What is being asked: Every line of the material below should be retyped exactly.

Supplied material:
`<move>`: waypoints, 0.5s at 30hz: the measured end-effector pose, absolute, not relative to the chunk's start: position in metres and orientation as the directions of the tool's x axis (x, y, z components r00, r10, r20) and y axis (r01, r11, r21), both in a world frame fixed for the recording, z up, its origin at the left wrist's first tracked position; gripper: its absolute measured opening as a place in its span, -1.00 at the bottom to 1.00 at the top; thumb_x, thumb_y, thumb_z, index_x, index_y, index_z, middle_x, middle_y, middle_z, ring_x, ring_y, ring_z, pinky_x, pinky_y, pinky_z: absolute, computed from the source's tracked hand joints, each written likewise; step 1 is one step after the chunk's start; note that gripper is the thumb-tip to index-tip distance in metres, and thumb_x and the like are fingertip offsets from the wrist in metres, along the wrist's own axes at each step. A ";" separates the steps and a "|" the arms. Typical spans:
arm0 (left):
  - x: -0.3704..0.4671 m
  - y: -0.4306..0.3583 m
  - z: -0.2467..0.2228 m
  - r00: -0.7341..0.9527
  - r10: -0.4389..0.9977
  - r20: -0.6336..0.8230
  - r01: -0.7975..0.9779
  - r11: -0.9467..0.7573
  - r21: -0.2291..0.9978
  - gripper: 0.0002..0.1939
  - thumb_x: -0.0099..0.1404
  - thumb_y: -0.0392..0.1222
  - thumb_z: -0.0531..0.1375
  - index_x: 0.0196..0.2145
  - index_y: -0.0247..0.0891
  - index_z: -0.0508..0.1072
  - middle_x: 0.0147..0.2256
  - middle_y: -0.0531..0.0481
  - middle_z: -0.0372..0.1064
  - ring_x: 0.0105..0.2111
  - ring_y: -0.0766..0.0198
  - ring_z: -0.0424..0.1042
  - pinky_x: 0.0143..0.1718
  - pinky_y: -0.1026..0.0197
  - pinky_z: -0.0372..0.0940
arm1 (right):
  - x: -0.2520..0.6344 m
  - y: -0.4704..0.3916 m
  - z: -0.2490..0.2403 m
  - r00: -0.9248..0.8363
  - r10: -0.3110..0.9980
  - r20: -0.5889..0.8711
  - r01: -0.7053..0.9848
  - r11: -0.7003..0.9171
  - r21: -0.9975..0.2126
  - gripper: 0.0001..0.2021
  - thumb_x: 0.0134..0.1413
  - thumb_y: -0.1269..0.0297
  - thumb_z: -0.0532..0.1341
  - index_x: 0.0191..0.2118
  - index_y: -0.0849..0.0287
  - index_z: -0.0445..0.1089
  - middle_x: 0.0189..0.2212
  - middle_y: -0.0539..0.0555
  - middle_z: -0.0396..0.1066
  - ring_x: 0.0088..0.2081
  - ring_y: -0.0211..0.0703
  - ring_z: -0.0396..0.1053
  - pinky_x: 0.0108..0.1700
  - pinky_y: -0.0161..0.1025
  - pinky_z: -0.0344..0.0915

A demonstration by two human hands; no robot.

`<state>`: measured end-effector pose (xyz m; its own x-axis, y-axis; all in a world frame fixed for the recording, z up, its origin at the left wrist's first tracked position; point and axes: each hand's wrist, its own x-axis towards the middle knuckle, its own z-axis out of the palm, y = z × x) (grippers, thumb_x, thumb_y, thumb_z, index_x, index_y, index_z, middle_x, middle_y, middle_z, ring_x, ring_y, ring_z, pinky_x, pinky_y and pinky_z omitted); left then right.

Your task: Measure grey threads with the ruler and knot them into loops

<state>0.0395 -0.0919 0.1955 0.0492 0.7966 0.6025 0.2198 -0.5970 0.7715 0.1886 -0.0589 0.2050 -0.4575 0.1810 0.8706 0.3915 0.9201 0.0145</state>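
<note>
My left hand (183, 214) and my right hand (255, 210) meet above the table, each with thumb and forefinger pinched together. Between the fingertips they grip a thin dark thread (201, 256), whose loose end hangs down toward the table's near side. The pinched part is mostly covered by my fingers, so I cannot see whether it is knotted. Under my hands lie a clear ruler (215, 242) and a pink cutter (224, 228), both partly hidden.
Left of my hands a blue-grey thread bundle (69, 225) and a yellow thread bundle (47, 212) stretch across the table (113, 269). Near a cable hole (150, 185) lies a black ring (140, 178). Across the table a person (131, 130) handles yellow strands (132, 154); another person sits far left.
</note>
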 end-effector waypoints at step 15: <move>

Solved exercise:
`<move>`: waypoints, 0.5s at 30hz: the measured end-effector pose, absolute, not relative to the chunk's start: position in metres and orientation as the directions of the tool's x axis (x, y, z components r00, r10, r20) and y axis (r01, r11, r21), both in a world frame fixed for the recording, z up, its origin at the left wrist's first tracked position; gripper: its absolute measured opening as a place in its span, -1.00 at the bottom to 1.00 at the top; thumb_x, thumb_y, thumb_z, index_x, index_y, index_z, middle_x, middle_y, middle_z, ring_x, ring_y, ring_z, pinky_x, pinky_y, pinky_z: absolute, computed from the source's tracked hand joints, each written likewise; step 1 is one step after the chunk's start; note that gripper is the thumb-tip to index-tip distance in metres, and thumb_x and the like are fingertip offsets from the wrist in metres, along the wrist's own axes at each step. A ";" separates the steps and a "|" the arms. Typical spans:
arm0 (left):
  - x: -0.3704..0.4671 m
  - y: -0.4306..0.3583 m
  - z: -0.2467..0.2228 m
  - r00: -0.7341..0.9527
  - r10: -0.4389..0.9977
  - r20: -0.6336..0.8230
  - r01: -0.7975..0.9779
  - r11: -0.9467..0.7573
  - r21: -0.2291..0.9978
  - gripper: 0.0002..0.1939
  - thumb_x: -0.0099..0.1404
  - thumb_y: -0.0392..0.1222
  - thumb_z: -0.0531..0.1375
  - index_x: 0.0196..0.2145
  - index_y: -0.0247..0.0891
  - index_z: -0.0508..0.1072
  - middle_x: 0.0147..0.2256
  - middle_y: -0.0531..0.0481
  - middle_z: -0.0372..0.1064
  - ring_x: 0.0105..0.2111
  - ring_y: -0.0766..0.0198
  - ring_z: -0.0424..0.1042
  - pinky_x: 0.0143..0.1718
  - pinky_y: -0.1026..0.0197
  - pinky_z: -0.0372..0.0940
arm1 (right):
  - x: -0.2520..0.6344 m
  - y: -0.4704..0.3916 m
  - z: -0.2490..0.2403 m
  - r00: -0.9248..0.8363
  - r10: -0.3110..0.9980
  - r20: -0.5889..0.8711
  - r01: -0.7053..0.9848
  - r11: -0.7003..0.9171
  - r21: -0.9975..0.2126
  - gripper: 0.0001..0.2021
  - thumb_x: 0.0134..0.1413
  - thumb_y: -0.1269..0.0297
  - thumb_z: -0.0532..0.1341
  - index_x: 0.0191..0.2118
  - index_y: -0.0849..0.0287
  - index_z: -0.0445..0.1089
  - middle_x: 0.0189..0.2212
  - middle_y: -0.0539..0.0555
  - middle_z: -0.0396..0.1066
  - ring_x: 0.0088..0.2081
  - ring_y: -0.0211..0.0703
  - ring_z: -0.0396..0.1053
  - pinky_x: 0.0108..0.1700
  - pinky_y: -0.0161..0.1025
  - pinky_z: -0.0344..0.0915

A demonstration by two human hands; no robot.

`<state>`: measured end-effector pose (xyz m; its own x-axis, y-axis; all in a world frame fixed for the recording, z up, its origin at the left wrist's first tracked position; point and axes: each hand's wrist, its own x-axis towards the middle knuckle, its own z-axis out of the palm, y = z × x) (grippers, thumb_x, thumb_y, thumb_z, index_x, index_y, index_z, middle_x, middle_y, middle_z, ring_x, ring_y, ring_z, pinky_x, pinky_y and pinky_z omitted); left then right.

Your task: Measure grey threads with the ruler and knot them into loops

<state>0.0395 -0.0919 0.1955 0.0492 0.7966 0.6025 0.2198 -0.5970 0.7715 0.1886 -0.0589 0.2050 -0.4575 0.1810 0.8706 0.3915 0.9201 0.0145</state>
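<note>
My left hand (183, 214) and my right hand (255, 210) meet above the table, each with thumb and forefinger pinched together. Between the fingertips they grip a thin dark thread (201, 256), whose loose end hangs down toward the table's near side. The pinched part is mostly covered by my fingers, so I cannot see whether it is knotted. Under my hands lie a clear ruler (215, 242) and a pink cutter (224, 228), both partly hidden.
Left of my hands a blue-grey thread bundle (69, 225) and a yellow thread bundle (47, 212) stretch across the table (113, 269). Near a cable hole (150, 185) lies a black ring (140, 178). Across the table a person (131, 130) handles yellow strands (132, 154); another person sits far left.
</note>
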 end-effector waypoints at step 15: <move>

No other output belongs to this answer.